You expelled me from my country
my column my support
This tongue and this pen
(and Mephistopheles behind me)
pushed, to Where life is
in the roaring rush of trumpets and of lovers
lips rising to meet lips
dancing
from across the barriers,
either side of the fetters’ guards,
pushed, to Where they sell
and buy
perfumes blouses shoes milk cheese cars cigarettes tractors plows silks teeth medicines and consciences,
Where they tear down and build up
houses cupolas bridges prisons amusement parks palaces banks brothels and hovels.
*
I have tried them all
Institutes and pulpits, temples and graveyards
streets glimmering with glass
And behind the gates
the rulers, the priests and the prostitutes.
Mephistopheles pushes me
charging
every touch with his magic,
leading me through
city after city
Passing like the night, like the tempest, like
flocks of swallows on cloudy evenings.
*
On the baize tables
women’s hands clutch at cards:
“Carré, flush, ace,
We spent the summer in Geneva
and bought chairs from Italy and
Our seventh house was rented today
for seventeen hundred dinars”–
In the wasteland
women’s hands clutch at shards:
“We drank tea without sugar,
We spent the summer scraping the well dry
bought ten yards of linen
and they raised the rent on us to
one dinar a month.”
*
Mephisto!
Are you grinning from ear to ear
because the deed I signed in blood lies
in your breast pocket?
Didn’t I possess Helen and
dally with Gretchen and
wrap one thousand ripe waists
around my arm?
Prepare to travel! I have a godly lust
a giant’s appetite. Is there nothing new?
They will fly to the moon
and send down death with the rain:
London Paris Moscow, in the blink of an eye
now a ruin – once a scene.
But my father,
did he not die of hunger in a fat year,
of thirst on the riverbank?
Is there nothing new?
Did they not clutch with iron fingers at
my throat, my brother’s,
my cousin’s, our neighbor’s,
and all our quarter’s people’s?
573,227 soldiers supplied with 723,465 rifles and 36,000 mortars, and 24,500 vehicles, and 11,345 planes, exalting the name of their country by killing, every week, 264 men, children, and women who demanded the right to life, on the shores and in the hills.

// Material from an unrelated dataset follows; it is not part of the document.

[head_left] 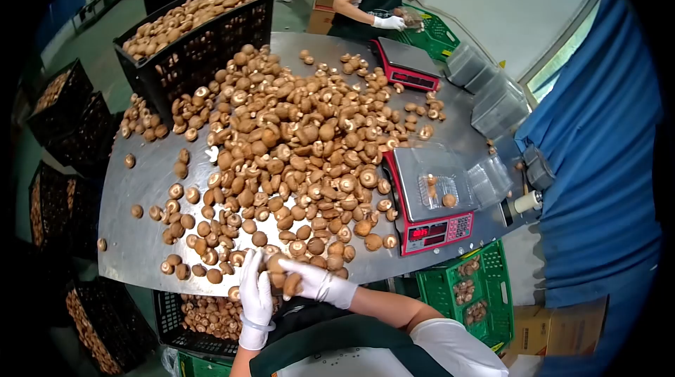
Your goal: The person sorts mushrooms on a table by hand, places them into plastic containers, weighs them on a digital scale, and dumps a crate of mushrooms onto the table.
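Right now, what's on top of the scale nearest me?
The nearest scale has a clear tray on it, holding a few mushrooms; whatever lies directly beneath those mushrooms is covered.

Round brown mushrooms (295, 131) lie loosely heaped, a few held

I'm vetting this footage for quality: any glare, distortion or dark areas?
Head view: glare whitens patches of the metal table beyond the left hand; wide-angle distortion bows the table's edges; black vignetting swallows the corners; the stacked crates at far left sink into shadow.
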### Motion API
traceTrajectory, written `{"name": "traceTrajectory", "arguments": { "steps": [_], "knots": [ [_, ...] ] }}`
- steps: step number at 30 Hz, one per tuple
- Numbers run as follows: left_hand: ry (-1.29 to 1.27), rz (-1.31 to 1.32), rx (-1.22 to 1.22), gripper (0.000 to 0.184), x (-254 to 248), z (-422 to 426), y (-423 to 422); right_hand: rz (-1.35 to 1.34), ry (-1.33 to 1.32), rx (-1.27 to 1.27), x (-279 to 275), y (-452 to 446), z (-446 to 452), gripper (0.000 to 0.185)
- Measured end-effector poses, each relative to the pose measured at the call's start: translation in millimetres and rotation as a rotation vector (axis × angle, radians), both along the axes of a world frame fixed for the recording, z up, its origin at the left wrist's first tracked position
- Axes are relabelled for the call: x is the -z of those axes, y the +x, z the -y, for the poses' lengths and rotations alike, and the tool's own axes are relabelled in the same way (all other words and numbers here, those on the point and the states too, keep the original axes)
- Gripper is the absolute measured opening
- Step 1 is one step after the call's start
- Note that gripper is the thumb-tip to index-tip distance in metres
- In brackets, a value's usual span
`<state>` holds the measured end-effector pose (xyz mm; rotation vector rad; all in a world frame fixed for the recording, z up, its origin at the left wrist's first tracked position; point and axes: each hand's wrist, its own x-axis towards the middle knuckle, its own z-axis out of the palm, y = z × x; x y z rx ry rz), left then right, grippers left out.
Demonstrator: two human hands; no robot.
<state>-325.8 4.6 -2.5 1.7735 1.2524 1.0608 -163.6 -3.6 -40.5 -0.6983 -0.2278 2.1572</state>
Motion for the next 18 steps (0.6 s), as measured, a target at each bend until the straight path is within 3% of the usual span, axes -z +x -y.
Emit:
{"name": "traceTrajectory", "arguments": {
  "steps": [2,4,5,6,7,9,11,14,17,18],
  "knots": [
    [0.015,-0.010,-0.025,0.039,-4.5,-1.8,-4.3,0.176,0.233,0.063,-1.8,49.1,-12.2,0.048],
    [-0.037,-0.004,-0.046,0.036,-3.6,-5.7,-16.1,0.636,0.254,0.403,-86.1,95.5,-20.9,0.047],
    [-0.077,0.015,-0.067,0.035,2.6,-6.6,-22.4,0.804,0.309,0.596,-104.9,119.8,-21.7,0.046],
    [-0.077,0.037,-0.110,0.033,13.7,-7.2,-29.0,1.146,0.514,0.670,-87.0,172.1,-29.3,0.044],
    [-0.111,0.065,-0.141,0.032,16.3,-6.5,-34.0,1.151,0.447,0.815,-107.8,190.3,-22.3,0.042],
    [-0.125,0.000,-0.185,0.031,22.7,-3.2,-43.2,1.526,0.384,0.973,-106.2,251.4,-17.9,0.043],
    [-0.084,-0.076,-0.217,0.031,24.6,1.3,-46.3,1.748,0.431,1.051,-96.5,299.4,-10.3,0.044],
    [-0.007,-0.196,-0.223,0.031,35.9,5.1,-48.2,1.872,0.318,1.015,-68.1,355.2,1.6,0.048],
    [0.067,-0.274,-0.191,0.031,41.0,6.2,-44.5,2.594,0.575,0.913,-88.1,317.4,8.1,0.052],
    [0.083,-0.279,-0.185,0.031,43.0,6.4,-43.0,2.372,0.623,0.941,-95.0,293.4,7.4,0.050]
  ]
}}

76 nations speaking 42 languages convene to defend human rights, and uproot one million men, children, and women from their fertile land and thrust them in tents, among the rocks, under the snow.

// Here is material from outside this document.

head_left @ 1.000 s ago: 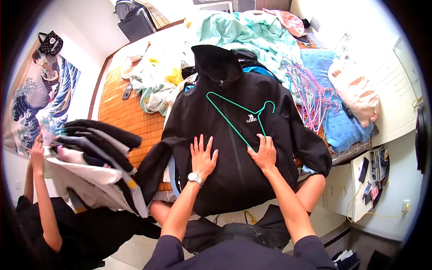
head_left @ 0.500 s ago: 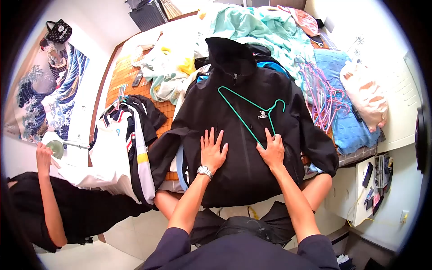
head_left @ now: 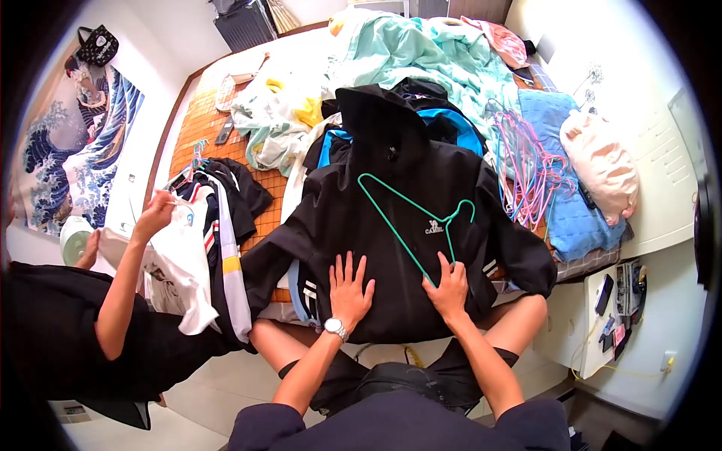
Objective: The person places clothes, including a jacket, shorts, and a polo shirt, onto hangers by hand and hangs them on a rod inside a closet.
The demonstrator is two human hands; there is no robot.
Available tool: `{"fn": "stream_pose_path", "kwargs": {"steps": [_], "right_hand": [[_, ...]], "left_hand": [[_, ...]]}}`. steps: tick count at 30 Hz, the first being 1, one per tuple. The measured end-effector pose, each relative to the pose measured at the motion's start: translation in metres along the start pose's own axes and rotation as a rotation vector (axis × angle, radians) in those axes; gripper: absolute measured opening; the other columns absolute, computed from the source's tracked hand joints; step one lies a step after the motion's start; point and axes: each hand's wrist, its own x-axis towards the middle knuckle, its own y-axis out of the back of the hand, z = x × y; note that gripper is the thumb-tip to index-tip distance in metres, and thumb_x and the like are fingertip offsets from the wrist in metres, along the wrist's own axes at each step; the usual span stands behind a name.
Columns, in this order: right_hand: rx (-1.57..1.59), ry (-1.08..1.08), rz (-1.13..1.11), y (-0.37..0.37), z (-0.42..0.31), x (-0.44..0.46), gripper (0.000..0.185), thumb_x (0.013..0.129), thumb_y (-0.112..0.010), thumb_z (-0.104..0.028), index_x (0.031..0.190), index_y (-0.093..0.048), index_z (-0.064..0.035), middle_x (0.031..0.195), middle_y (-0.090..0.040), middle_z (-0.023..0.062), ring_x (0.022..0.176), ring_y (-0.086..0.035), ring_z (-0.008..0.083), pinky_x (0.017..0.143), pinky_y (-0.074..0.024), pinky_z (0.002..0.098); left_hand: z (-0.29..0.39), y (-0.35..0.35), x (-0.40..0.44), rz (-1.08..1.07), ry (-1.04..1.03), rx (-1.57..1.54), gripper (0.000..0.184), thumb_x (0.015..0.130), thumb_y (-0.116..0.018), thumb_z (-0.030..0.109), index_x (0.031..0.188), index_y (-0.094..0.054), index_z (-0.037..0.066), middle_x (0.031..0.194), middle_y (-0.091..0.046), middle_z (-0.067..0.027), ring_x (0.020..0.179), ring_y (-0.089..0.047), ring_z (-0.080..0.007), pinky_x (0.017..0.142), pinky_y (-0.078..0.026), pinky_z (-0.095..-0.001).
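Observation:
A black hooded jacket point(head_left: 398, 308) with a small white chest logo lies front up on the bed, its hood away from me and its hem at my lap. My left hand point(head_left: 350, 297) rests flat on its lower front, fingers stretched out, with a silver watch at the wrist. A green hanger point(head_left: 449, 217) lies over the jacket's chest, hook to the right. My right hand point(head_left: 450, 295) grips one end of that hanger, low on the jacket.
Pink and purple hangers point(head_left: 526, 165) lie in a tangle on the right, beside a blue folded cloth point(head_left: 553, 128). A mint-green blanket point(head_left: 406, 49) covers the back. At left, another person's hand point(head_left: 156, 216) holds a white garment point(head_left: 192, 259) near several hung clothes.
The jacket has slid toward me, hood lower, with my hands and the hanger shifting along. The other person's arm has swung right, lifting the white garment.

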Motion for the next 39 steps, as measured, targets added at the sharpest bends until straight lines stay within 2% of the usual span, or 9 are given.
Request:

In our alley there was a blind man
who’d thrum his oud, and sing, and then
fall asleep on it in our shadow
for an hour or two around midday.
They killed him, and in his guts the bullet sang
a final song.
*
Between the houses would
our buxom neighbor run
barefoot, after a fleeing deer.
They blew up her house one night, and in the morning
we found nothing of her save her bare foot.
*
In the wailing, barking cities,
of golden teeth
and wooden lips,
in the tortuous mountain paths
in the flaming distances of deserts
between one exile and another
Will you give our blind man back that shadow
as that buxom lass runs after our gazelles?
May they fly to the moon!
May they send down death with the rain!
*
Mephisto,
Do you yet hiss with spite in your laughter?

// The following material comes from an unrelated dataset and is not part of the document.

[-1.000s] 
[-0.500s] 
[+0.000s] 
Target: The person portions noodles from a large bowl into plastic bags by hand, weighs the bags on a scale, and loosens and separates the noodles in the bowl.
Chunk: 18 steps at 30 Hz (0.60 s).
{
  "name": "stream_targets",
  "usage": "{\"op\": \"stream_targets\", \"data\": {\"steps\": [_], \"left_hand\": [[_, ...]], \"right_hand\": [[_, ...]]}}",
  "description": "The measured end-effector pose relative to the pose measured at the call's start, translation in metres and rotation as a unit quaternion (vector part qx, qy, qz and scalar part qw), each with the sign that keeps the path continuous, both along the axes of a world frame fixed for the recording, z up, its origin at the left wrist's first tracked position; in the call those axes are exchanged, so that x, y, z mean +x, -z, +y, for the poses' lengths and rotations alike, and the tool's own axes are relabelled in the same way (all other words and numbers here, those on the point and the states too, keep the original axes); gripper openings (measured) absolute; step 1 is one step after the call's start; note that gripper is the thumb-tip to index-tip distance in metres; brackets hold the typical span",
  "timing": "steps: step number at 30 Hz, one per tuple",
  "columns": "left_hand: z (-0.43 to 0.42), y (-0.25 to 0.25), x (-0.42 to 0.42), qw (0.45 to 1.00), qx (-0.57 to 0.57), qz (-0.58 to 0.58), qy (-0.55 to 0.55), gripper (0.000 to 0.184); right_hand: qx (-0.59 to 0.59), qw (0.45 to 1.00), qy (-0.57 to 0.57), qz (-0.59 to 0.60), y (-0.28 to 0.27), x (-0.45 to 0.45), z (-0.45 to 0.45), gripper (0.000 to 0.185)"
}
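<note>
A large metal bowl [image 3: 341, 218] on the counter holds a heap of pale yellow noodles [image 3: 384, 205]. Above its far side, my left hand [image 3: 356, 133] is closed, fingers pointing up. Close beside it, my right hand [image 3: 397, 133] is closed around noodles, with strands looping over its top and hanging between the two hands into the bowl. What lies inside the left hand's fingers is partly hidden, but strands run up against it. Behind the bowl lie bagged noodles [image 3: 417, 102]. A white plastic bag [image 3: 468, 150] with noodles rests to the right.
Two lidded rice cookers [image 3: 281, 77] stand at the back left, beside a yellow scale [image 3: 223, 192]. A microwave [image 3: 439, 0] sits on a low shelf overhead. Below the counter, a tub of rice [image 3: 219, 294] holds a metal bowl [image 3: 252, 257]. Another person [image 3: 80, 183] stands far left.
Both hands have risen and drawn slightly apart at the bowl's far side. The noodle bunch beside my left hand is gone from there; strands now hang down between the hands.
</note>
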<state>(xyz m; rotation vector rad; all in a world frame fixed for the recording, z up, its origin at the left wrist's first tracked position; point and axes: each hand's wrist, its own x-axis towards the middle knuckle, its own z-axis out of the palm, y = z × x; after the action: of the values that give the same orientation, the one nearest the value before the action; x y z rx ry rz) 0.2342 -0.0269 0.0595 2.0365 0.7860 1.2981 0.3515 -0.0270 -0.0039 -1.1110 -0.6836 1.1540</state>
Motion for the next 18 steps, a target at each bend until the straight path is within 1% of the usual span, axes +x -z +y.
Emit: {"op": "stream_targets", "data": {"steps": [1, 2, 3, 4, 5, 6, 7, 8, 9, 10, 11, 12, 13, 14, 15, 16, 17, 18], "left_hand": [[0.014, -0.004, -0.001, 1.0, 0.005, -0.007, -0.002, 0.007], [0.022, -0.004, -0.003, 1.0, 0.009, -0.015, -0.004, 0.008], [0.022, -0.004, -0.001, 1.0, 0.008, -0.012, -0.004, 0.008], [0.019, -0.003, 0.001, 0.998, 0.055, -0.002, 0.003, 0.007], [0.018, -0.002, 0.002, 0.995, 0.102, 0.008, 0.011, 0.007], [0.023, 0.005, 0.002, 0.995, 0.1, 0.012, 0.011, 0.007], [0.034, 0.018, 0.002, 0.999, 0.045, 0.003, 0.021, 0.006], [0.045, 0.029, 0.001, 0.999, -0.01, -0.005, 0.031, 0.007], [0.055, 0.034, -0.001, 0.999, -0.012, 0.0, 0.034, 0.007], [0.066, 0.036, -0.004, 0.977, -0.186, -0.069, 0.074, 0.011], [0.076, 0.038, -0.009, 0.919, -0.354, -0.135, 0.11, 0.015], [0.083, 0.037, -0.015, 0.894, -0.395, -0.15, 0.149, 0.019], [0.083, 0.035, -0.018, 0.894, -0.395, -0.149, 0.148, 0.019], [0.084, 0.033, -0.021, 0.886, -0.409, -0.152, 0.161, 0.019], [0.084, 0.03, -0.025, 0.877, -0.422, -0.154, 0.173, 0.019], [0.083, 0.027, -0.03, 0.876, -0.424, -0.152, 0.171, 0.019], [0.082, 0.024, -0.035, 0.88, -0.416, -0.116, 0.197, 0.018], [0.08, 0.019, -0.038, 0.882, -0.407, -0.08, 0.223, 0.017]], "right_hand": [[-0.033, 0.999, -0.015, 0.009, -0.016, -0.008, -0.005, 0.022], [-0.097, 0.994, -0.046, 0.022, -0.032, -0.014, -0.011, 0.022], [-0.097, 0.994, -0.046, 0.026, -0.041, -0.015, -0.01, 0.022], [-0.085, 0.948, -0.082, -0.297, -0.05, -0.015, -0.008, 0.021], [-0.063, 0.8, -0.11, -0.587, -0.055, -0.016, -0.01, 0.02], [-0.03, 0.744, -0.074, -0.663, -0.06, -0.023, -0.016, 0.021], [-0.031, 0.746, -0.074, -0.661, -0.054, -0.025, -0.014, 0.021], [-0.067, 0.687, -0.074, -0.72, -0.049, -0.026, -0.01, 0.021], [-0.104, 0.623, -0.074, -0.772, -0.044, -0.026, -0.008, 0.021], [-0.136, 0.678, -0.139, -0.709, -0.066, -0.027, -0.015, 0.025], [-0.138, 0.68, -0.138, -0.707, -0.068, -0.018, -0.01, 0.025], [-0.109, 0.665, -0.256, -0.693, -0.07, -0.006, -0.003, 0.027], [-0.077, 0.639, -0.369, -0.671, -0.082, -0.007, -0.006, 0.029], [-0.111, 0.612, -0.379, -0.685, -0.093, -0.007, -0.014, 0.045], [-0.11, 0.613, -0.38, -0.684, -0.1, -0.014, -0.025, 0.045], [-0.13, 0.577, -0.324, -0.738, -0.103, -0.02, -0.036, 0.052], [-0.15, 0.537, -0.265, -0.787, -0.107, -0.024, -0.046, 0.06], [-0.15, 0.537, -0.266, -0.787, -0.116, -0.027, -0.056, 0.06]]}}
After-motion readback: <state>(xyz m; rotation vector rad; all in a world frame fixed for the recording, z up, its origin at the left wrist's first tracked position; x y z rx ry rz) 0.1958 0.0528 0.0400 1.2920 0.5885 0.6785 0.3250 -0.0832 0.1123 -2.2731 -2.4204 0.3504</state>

Are you slowing down hell for me,
or hurling the deed in my face?
Prepare to travel.
Of my suffering, only the easiest
remains.
*
From Jabra Ibrahim Jabra, Tammuz fi al-madinah: shi‘r, Dar Majallat Shi‘r: Beirut, 1959. pp. 27-33.
*
William Tamplin is a Visiting Fellow in the Department of Comparative Literature at Harvard University, where he teaches Arabic. He received his PhD from Harvard in 2020 with a dissertation entitled Apocalypticism in the Arabic Novel. He is the author of Poet of Jordan: The Political Poetry of Muhammad Fanatil al-Hajaya (Leiden: Brill, 2018) and numerous articles and translations. A Fulbright scholar and a Georgetown Hoya, Tamplin was born and raised in Louisville, Kentucky.